**Records to process**:
━━━━━━
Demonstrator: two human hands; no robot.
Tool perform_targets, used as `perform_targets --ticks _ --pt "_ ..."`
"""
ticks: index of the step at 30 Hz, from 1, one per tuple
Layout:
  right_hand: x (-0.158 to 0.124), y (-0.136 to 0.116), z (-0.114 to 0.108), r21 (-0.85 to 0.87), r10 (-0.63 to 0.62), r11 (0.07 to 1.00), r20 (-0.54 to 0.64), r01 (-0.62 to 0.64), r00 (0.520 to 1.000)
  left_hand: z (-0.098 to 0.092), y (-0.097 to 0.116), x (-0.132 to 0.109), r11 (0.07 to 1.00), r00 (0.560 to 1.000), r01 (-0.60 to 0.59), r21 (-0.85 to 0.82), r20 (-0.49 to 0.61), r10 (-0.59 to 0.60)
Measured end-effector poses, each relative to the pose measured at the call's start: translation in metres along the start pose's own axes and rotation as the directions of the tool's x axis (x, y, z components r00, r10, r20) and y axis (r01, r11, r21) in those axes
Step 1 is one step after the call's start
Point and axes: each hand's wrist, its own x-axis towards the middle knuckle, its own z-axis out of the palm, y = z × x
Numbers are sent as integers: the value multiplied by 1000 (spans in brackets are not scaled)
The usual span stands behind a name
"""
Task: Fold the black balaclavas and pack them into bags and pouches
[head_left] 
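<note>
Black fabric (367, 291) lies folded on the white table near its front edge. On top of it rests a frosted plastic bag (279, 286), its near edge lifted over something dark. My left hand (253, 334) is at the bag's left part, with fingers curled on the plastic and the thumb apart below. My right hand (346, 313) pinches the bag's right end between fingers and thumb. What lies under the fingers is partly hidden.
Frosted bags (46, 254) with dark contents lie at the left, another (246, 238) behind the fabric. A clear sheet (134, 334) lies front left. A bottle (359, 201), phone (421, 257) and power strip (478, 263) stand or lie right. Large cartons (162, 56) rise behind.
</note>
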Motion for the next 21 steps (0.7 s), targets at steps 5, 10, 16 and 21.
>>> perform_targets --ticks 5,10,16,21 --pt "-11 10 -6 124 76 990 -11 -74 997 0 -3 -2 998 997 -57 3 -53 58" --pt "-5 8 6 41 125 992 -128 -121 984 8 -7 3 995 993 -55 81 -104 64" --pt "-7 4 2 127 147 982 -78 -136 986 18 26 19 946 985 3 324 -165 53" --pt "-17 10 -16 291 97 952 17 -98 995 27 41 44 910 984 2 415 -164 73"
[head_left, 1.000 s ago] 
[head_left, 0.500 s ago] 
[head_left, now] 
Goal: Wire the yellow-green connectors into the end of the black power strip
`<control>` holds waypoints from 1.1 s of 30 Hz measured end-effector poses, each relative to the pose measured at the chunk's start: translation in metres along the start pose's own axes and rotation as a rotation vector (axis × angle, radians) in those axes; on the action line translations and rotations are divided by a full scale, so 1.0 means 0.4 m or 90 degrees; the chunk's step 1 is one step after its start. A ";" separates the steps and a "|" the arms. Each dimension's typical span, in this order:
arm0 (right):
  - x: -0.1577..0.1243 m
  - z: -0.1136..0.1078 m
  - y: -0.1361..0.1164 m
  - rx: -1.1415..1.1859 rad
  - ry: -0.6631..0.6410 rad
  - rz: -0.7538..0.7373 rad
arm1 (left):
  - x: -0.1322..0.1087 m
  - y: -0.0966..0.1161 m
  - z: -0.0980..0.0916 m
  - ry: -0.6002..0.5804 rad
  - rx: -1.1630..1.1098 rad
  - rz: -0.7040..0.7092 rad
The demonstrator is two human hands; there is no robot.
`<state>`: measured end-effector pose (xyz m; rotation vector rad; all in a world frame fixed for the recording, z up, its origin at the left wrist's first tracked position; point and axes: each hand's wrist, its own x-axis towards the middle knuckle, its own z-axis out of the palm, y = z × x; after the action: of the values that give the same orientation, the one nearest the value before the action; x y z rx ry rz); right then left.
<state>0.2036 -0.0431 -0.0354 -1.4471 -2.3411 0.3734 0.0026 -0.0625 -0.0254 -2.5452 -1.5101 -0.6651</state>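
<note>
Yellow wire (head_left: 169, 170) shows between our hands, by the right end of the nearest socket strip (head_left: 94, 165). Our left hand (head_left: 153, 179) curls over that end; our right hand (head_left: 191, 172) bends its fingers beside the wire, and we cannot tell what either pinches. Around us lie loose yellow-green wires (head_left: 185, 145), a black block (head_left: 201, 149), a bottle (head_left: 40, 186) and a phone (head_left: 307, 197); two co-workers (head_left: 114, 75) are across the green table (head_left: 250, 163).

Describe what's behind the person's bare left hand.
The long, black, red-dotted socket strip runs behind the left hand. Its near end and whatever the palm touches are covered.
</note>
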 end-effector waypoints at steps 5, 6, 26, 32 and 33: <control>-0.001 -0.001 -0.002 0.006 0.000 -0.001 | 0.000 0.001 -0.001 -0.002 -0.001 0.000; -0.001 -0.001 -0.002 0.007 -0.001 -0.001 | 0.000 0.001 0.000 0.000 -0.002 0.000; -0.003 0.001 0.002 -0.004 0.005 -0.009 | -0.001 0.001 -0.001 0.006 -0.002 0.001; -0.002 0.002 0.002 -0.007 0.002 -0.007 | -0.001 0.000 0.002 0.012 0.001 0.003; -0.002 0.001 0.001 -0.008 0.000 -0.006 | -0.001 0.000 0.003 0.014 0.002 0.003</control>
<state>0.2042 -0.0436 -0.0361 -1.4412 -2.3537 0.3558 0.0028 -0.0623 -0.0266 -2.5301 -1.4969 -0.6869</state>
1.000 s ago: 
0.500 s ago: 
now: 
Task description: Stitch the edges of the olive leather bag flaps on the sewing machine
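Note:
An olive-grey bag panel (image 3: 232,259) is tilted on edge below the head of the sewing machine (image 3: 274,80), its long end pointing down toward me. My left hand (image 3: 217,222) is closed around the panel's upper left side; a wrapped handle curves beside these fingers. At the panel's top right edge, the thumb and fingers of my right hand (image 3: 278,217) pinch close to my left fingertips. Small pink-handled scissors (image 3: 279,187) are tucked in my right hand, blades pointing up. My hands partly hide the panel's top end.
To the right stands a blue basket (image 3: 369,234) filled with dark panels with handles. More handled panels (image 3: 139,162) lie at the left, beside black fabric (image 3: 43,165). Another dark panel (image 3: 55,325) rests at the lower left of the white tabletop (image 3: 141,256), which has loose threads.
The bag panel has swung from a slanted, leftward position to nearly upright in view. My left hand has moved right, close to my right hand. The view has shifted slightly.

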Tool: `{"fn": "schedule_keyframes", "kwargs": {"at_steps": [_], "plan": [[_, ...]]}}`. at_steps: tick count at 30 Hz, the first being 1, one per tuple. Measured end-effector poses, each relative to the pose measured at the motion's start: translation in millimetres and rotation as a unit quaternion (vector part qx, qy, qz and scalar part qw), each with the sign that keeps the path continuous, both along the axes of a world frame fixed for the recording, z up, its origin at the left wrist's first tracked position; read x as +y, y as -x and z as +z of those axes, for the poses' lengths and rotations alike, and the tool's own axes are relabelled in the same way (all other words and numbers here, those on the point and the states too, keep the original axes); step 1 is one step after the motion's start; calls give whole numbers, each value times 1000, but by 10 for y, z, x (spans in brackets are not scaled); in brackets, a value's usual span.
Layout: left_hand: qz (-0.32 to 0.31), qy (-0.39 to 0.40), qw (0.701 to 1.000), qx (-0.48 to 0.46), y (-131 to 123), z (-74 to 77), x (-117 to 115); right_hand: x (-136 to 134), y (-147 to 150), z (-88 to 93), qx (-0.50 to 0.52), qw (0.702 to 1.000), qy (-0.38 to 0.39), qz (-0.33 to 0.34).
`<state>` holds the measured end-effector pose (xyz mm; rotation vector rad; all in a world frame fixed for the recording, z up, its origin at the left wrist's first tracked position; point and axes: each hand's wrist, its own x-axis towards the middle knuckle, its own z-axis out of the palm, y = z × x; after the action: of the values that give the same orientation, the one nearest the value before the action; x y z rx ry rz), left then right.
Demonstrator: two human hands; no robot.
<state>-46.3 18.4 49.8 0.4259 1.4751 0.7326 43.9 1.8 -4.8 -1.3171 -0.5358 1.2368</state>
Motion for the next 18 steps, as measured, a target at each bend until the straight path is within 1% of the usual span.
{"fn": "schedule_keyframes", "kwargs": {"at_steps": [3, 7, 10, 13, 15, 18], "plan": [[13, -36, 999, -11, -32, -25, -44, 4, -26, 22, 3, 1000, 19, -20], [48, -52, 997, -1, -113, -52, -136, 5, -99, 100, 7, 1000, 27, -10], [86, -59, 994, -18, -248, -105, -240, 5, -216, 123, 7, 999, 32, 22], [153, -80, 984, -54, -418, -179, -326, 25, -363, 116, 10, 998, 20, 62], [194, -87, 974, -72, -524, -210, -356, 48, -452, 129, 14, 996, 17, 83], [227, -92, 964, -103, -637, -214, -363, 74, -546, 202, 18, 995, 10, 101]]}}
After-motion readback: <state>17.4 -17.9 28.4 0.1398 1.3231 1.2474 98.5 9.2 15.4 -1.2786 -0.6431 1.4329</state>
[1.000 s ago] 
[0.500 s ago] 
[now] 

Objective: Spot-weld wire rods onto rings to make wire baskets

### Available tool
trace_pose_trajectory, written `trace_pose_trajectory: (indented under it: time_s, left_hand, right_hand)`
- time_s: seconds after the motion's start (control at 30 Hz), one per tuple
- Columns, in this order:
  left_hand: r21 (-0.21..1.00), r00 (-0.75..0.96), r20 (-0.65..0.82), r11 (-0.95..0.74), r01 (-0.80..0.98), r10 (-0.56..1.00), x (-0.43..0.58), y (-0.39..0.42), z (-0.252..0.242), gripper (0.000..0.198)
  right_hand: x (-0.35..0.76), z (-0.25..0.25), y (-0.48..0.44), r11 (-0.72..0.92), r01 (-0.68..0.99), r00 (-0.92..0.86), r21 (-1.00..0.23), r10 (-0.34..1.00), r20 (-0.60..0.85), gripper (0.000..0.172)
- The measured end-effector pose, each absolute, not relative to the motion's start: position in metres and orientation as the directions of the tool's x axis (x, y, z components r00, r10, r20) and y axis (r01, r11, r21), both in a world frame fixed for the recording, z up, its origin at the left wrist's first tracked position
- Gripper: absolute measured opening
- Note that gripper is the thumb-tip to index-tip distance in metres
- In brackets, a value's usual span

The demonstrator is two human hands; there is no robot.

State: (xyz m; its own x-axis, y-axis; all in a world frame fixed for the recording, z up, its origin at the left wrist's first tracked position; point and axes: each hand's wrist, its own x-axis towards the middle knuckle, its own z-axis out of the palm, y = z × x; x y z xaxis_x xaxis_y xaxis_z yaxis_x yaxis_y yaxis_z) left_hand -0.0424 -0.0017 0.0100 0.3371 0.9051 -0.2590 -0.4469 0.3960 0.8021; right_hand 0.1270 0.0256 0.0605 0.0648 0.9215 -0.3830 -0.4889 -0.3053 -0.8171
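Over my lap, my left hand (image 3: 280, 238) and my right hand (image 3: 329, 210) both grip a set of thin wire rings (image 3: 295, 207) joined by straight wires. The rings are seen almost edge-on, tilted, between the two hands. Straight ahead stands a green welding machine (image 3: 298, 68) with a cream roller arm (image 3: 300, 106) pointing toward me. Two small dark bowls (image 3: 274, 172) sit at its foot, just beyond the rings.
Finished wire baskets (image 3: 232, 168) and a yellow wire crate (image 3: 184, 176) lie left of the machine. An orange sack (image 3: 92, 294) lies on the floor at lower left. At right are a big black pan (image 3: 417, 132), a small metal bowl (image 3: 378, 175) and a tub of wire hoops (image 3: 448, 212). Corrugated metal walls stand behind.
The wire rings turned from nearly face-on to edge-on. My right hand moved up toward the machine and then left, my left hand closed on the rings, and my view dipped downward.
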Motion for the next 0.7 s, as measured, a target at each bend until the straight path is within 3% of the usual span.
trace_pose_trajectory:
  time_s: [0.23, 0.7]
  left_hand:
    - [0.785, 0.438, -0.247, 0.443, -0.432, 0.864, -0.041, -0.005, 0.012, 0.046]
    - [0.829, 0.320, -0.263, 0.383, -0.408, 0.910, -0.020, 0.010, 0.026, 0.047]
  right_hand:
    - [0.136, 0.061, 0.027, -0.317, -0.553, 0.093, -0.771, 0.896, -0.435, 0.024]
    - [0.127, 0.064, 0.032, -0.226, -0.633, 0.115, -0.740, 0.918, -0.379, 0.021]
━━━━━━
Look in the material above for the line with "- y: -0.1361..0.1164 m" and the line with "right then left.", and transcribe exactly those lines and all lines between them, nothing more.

**Answer to this exercise**:
  - y: -0.1361..0.1164 m
  - rx: -1.1415..1.1859 rad
  - ry: -0.6631..0.6410 rad
  - rz: -0.7538..0.7373 rad
arm1 (left):
  - x: -0.1322..0.1087 m
  - y: -0.0966..0.1161 m
  - z: -0.0980..0.0916 m
  - ry: -0.6002..0.5804 rad
  - rx: -1.1630..1.1098 rad
  - rz: -0.7040..0.7092 rad
The demonstrator is two human hands; there is no robot.
`<state>`: measured end-effector pose (xyz m; rotation vector rad; all in a world frame fixed for the recording, z up, its origin at the left wrist's first tracked position; point and axes: each hand's wrist, its own x-axis towards the middle knuckle, its own z-axis out of the palm, y = z × x; after the action: of the values that give the same orientation, the one nearest the value before the action; x y z rx ry rz); right then left.

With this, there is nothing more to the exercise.